When people look slowly at a piece of art they discover they can see and experience art without the help of experts. Come and immerse yourself in a day filled with art, discovery, and self-expression, featuring collaborative writing and poetry games, traditional ecological knowledge, and more with Love the Everglades Movement (Rev. Houston Cypress and Jean Sarmiento) and sound bowl meditation and self reflection with Miami-based artist Agua Dulce. Bring your own yoga mats!
Slow Art Day at the Frost Art Museum FIU is dedicated to the memory of Helena Venero.
Featured Guests
Love the Everglades Movement (Rev. Houston R. Cypress & Jean Sarmiento)
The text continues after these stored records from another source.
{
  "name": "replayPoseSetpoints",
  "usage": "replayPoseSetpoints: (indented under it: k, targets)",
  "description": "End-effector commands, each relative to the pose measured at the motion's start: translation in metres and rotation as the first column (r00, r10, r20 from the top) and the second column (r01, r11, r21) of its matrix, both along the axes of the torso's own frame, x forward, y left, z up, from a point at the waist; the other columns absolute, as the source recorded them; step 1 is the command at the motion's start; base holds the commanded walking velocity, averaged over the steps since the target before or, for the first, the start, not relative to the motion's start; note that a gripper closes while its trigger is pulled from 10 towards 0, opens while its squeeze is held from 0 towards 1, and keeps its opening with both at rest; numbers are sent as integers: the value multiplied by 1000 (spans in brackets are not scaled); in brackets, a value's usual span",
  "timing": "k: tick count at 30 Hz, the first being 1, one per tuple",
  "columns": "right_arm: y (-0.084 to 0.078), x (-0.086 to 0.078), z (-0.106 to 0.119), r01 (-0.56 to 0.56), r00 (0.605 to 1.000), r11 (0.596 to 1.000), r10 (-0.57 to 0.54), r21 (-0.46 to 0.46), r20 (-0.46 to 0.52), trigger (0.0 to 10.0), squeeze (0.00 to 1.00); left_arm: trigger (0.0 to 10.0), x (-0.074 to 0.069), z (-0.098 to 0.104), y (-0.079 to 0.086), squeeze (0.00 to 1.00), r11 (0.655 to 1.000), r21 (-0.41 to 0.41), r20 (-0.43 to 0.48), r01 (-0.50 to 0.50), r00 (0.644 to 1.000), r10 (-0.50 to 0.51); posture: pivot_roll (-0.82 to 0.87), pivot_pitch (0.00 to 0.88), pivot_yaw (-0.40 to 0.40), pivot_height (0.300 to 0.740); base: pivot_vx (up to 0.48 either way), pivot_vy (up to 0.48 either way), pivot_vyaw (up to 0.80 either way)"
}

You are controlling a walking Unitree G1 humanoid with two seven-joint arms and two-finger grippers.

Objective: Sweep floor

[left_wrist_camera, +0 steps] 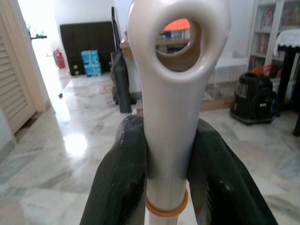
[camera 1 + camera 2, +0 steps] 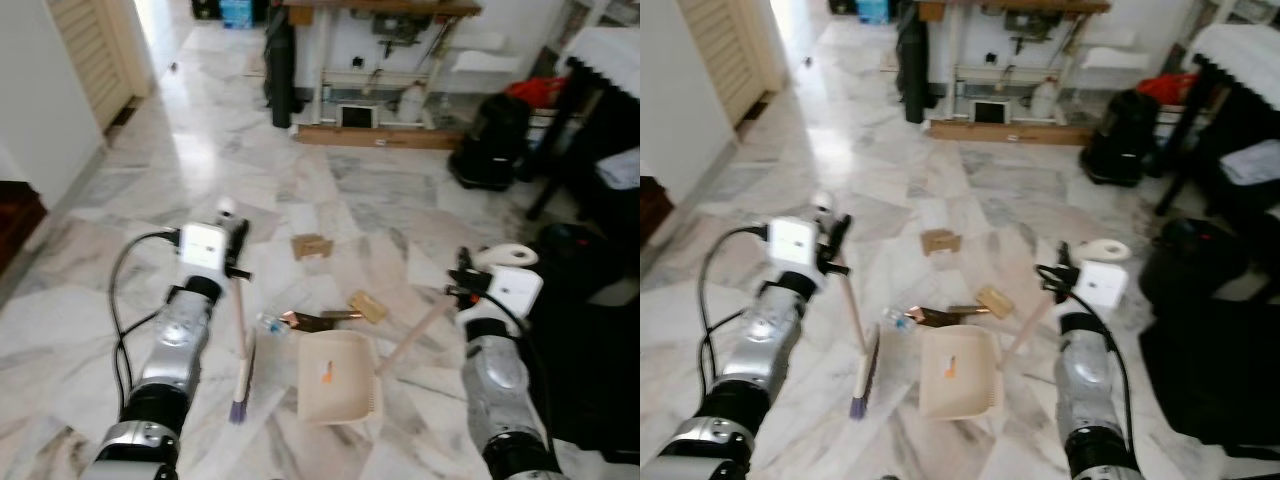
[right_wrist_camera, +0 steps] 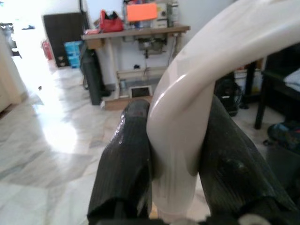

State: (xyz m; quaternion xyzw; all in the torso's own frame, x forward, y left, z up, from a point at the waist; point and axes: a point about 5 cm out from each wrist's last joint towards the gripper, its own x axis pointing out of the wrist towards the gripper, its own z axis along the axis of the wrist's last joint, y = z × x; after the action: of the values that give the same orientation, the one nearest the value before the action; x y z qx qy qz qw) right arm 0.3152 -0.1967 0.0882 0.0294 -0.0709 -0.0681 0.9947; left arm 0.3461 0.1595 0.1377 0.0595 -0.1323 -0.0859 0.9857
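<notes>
Marble floor [image 2: 380, 190], left pincer [image 1: 166, 164] clamped on broom [image 2: 240, 345] handle, right pincer [image 3: 176, 164] clamped on dustpan [image 2: 338, 375] handle, scraps [image 2: 311, 245] near dustpan.

Broom [image 2: 240, 350] upright beside cream dustpan [image 2: 338, 376] on floor.

The marble floor [image 2: 150, 200] is pale with grey veining and shines under the far doorway; a beige dustpan [image 2: 338, 376] rests on it near the middle; the broom [image 2: 241, 378] touches down just left of it; a plastic bottle [image 2: 270, 323], a brown wrapper [image 2: 305, 321] and cardboard scraps [image 2: 311, 245] lie beyond; a black vacuum cleaner [image 2: 492, 143] stands far right.
</notes>
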Motion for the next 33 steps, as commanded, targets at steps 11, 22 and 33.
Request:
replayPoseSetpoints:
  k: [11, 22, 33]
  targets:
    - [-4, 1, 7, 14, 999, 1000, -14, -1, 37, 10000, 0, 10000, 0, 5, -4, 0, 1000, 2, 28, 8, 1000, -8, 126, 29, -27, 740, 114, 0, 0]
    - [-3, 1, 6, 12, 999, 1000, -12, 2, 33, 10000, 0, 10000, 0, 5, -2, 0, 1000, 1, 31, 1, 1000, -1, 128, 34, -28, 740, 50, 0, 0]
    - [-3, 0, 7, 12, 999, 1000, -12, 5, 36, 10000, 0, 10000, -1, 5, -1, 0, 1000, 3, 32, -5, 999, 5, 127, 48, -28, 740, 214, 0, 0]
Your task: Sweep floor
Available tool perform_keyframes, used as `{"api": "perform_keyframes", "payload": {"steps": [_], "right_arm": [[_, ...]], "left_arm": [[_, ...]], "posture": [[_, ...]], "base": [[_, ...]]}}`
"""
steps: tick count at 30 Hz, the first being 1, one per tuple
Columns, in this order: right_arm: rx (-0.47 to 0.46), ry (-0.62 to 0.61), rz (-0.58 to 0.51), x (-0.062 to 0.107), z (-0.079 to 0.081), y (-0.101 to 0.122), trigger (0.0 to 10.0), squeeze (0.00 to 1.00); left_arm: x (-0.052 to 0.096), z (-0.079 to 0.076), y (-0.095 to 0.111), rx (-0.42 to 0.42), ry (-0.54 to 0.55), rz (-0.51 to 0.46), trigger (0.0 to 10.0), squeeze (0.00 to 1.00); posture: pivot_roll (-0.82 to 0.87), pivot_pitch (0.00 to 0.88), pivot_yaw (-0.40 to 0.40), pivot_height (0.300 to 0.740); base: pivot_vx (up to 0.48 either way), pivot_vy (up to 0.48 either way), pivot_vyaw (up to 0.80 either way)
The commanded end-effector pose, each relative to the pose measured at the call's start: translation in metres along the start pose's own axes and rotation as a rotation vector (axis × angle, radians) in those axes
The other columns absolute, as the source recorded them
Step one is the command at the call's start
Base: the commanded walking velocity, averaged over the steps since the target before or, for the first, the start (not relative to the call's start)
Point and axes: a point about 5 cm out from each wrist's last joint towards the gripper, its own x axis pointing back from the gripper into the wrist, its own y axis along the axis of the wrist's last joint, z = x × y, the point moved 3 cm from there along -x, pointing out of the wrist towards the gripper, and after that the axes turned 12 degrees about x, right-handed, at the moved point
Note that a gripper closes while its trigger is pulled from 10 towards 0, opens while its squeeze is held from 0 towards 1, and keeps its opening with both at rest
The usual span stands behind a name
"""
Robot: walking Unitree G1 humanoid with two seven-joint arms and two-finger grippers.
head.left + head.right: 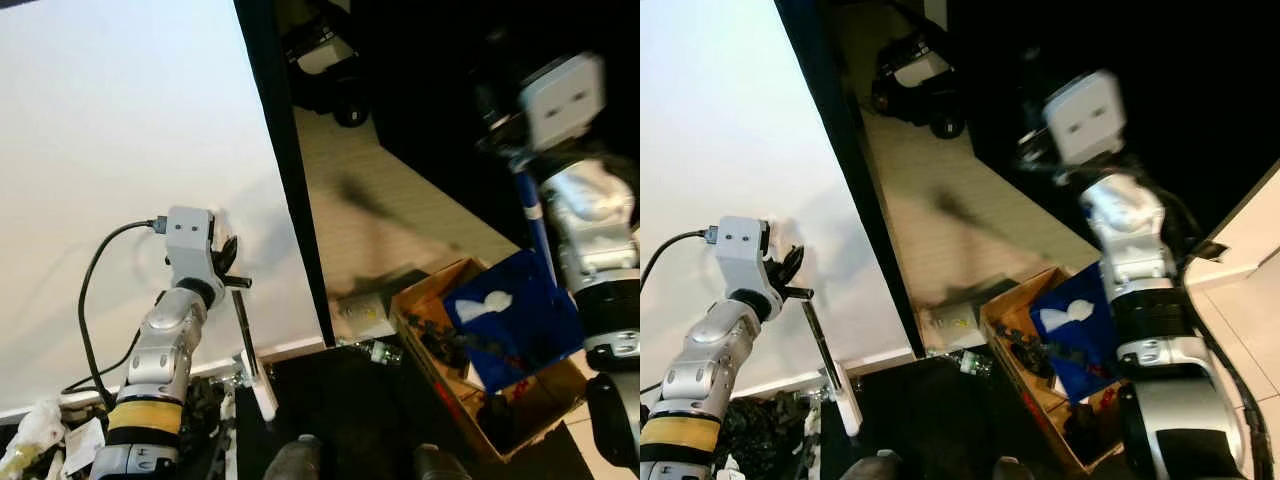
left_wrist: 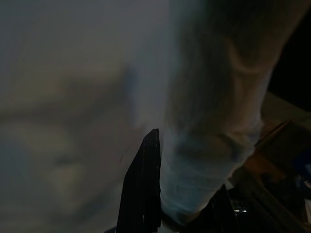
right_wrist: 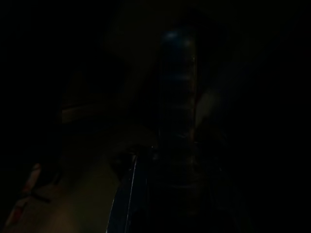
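Note:
My left gripper (image 1: pixel 229 260) is raised in front of the white wall and shut on a thin black broom handle (image 1: pixel 243 325). The handle runs down to a white broom head (image 1: pixel 262 395) near the floor. My right arm is up on the right; its gripper sits behind the wrist block, closed on the blue handle (image 1: pixel 534 215) of a blue dustpan (image 1: pixel 515 318). The dustpan hangs tilted over an open cardboard box (image 1: pixel 432 290) holding dark debris. In the dark right wrist view the bluish handle (image 3: pixel 177 107) runs along the fingers.
A white wall (image 1: pixel 120 150) fills the left, ending at a dark vertical edge (image 1: pixel 290 170). Pale wood floor (image 1: pixel 380 220) leads back to a wheeled black-and-white machine (image 1: pixel 330 60). Rubbish lies at the lower left (image 1: pixel 35 430), and a small bottle (image 1: pixel 385 351) lies by the box.

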Motion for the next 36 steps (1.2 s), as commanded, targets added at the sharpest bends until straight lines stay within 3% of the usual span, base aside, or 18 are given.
{"api": "perform_keyframes", "payload": {"steps": [1,10,16,19,21,22,24,25,29,36], "right_arm": [[0.06,0.052,-0.073,-0.003,0.007,0.012,10.0,0.0],[0.15,0.07,-0.125,-0.004,0.004,0.017,10.0,0.0],[0.188,0.15,-0.199,-0.001,0.02,0.028,10.0,0.0],[0.182,0.144,-0.202,0.0,0.019,0.028,10.0,0.0],[0.113,0.054,-0.171,-0.002,0.003,0.026,10.0,0.0],[0.113,0.054,-0.171,-0.002,0.003,0.026,10.0,0.0],[0.043,-0.064,-0.149,-0.003,-0.019,0.027,10.0,0.0],[0.043,-0.064,-0.149,-0.003,-0.019,0.027,10.0,0.0],[0.043,-0.227,-0.16,0.007,-0.056,0.037,10.0,0.0],[0.001,-0.342,-0.178,0.014,-0.084,0.05,10.0,0.0]], "left_arm": [[0.004,0.001,-0.001,-0.004,0.016,-0.014,10.0,0.0],[0.006,0.001,-0.003,0.001,0.019,-0.009,10.0,0.0],[0.004,-0.001,-0.002,0.001,0.008,-0.01,10.0,0.0],[0.004,-0.001,-0.002,0.001,0.008,-0.011,10.0,0.0],[0.005,-0.001,-0.002,-0.003,0.011,-0.011,10.0,0.0],[0.005,-0.001,-0.002,-0.003,0.011,-0.011,10.0,0.0],[0.006,0.0,-0.003,-0.006,0.015,-0.009,10.0,0.0],[0.006,0.0,-0.003,-0.006,0.015,-0.009,10.0,0.0],[0.01,0.003,-0.004,-0.01,0.021,-0.003,10.0,0.0],[0.006,0.004,-0.001,-0.017,0.016,-0.002,10.0,0.0]], "posture": [[0.09,0.145,0.037,0.74],[0.08,0.143,0.039,0.74],[0.08,0.141,0.047,0.74],[0.08,0.141,0.046,0.74],[0.09,0.144,0.043,0.74],[0.09,0.144,0.043,0.74],[0.09,0.144,0.043,0.74],[0.09,0.144,0.043,0.74],[0.1,0.146,0.053,0.74],[0.09,0.147,0.066,0.74]], "base": [[0.0,0.0,0.0],[0.0,0.0,0.0],[0.0,0.0,0.0],[0.0,0.0,0.0],[0.0,0.0,0.0],[0.0,0.0,0.0],[0.0,0.0,0.0],[0.0,0.0,0.0],[0.0,0.0,0.0],[0.0,0.0,0.0]]}}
Love The Everglades Movement (LTEM) invites you to reconnect with the sacred landscapes of South Florida. They blend environmental action, cultural preservation, and creative activities to inspire a deeper connection with the Greater Everglades. Through airboat excursions, ecological restoration, and storytelling, LTEM amplifies Indigenous perspectives and empowers individuals to take meaningful action. Whether you're a local or a visitor, LTEM offers space to get involved with in-joying and caring for our land and water. From clean-ups and LGBTQ+ hikes to meteor shower watch parties, native plant giveaways, murals, concerts, and immersive workshops, they weave activism with art to spark awareness and transformation. Their latest project, Everglades Earth Cycle, merges composting with education, enriching community gardens from Pinecrest to Miccosukee Reserved Lands
Agua Dulce

Agua Dulce is a queer, neurodivergent, and transdisciplinary artist, community organizer, and energy worker based in Miami. A proud FIU alum with degrees in Psychology and Art History, their practice bridges ancestral memory, climate consciousness, and spiritual traditions to reimagine our relationships with land, community, and self. Working across sound, performance, sculpture, and healing modalities, Agua creates immersive experiences rooted in care and collective restoration. Their sound healing practice draws from personal and ancestral traditions, guided by mentorship from artist and healer Guadalupe Maravilla, and invites deeper presence, reflection, and connection.